The Court held oral argument on the appeals from both the June Order and the September Order on November 10, 2016, and the parties agreed that the matter was fully submitted at the conclusion of oral argument. (Tr. at 35:16-19.)

D ISCUSSION

Federal district courts have jurisdiction to hear appeals from final judgments, orders and decrees of bankruptcy judges entered in proceedings that have been referred to the bankruptcy courts. 28 U.S.C. § 158. The September Order, which imposed a fixed fine on Rothenberg in connection with the holding of civil contempt, is a final order. The Court deems Rothenberg's appeal from the June Order to be a motion for leave to file an interlocutory appeal, and grants that motion, pursuant to Federal Rule of Bankruptcy Procedure 8004(d).

The standard of review in a bankruptcy appeal is plenary. See In re MarketXT Holdings Corp., 346 Fed. App'x 744, 745 (2d Cir. 2009). A district court "review[s] the bankruptcy court decision independently, accepting its factual findings unless clearly erroneous but reviewing its conclusions of law de novo." Ball v. A.O. Smith Corp., 451 F.3d 66, 69 (2d Cir. 2006) (quoting In re Enron Corp., 419 F.3d 115, 124 (2d Cir. 2005)); see also In re Santiago-Monteverde, 512 B.R. 432, 436 (S.D.N.Y. 2014) ("On appeal, the court may affirm, modify, or reverse a bankruptcy court's judgment, order, or decree or remand with instructions for further proceedings") (internal quotation marks and citation omitted). A bankruptcy court's orders relating to pure discovery issues are reviewed for abuse of discretion. American Express Co. v.Goetz, 515 F.3d 159, 159 (2d Cir. 2008).
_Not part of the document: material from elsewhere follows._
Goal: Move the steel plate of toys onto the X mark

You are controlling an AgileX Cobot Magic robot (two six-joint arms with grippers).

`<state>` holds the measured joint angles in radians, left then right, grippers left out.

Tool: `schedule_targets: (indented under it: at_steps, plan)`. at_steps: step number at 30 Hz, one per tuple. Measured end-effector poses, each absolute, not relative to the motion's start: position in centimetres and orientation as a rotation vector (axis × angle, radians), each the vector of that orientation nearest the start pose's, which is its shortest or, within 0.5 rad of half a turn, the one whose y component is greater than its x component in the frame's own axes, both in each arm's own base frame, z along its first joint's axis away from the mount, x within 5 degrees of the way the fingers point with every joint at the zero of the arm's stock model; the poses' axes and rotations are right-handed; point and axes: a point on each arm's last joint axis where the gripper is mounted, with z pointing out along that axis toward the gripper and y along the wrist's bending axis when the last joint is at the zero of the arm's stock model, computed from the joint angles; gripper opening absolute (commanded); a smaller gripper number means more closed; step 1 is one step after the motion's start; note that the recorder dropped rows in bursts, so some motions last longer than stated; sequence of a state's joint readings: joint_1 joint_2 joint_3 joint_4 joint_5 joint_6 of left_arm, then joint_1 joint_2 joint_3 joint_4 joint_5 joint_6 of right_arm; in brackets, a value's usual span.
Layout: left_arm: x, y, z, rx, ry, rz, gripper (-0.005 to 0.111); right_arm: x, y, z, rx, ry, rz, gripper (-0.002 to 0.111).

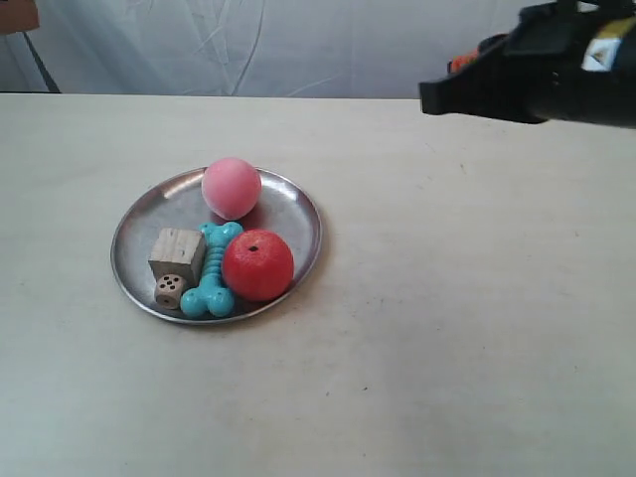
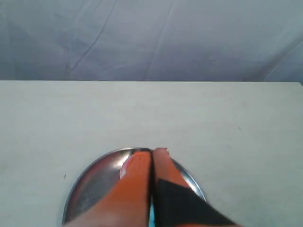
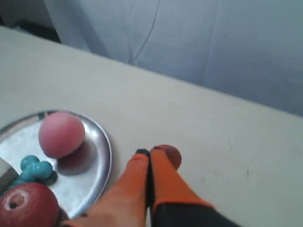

The Fifth Amendment provides in relevant part that no person "shall be compelled in any criminal case to be a witness against himself." U.S. Const. Amend. V. The Fifth Amendment does not, in general, offer a privilege against compliance with a subpoena for pre-existing records because the creation of the records was not compelled. See United States v. Doe, 465 U.S. 605, 610 (1984). However, if the mere act of producing records involves communicative aspects, compelling that communication may implicate the Fifth Amendment privilege. Fisher v. United States, 425 U.S. 391, 410 (1976). This is because such production may have "communicative aspects of its own, wholly aside from the contents of the papers produced." Id. Where the act of producing documents inherently involves communicating information that is "both testimonial and incriminating," the Fifth Amendment's protections may be implicated. Id. (internal quotation marks omitted). The United States Court of Appeals for the Second Circuit has accordingly explained that an 'act-of-production privilege' may be asserted where the subpoenaed person's act of production is, in and of itself, (1) compelled, (2) testimonial, and (3) incriminating. See In re Three Grand Jury Subpoenas Duces Tecum Dated January 29, 1999, 191 F.3d 173, 178 (2d Cir.1999) (hereinafter "Three Grand Jury Subpoenas").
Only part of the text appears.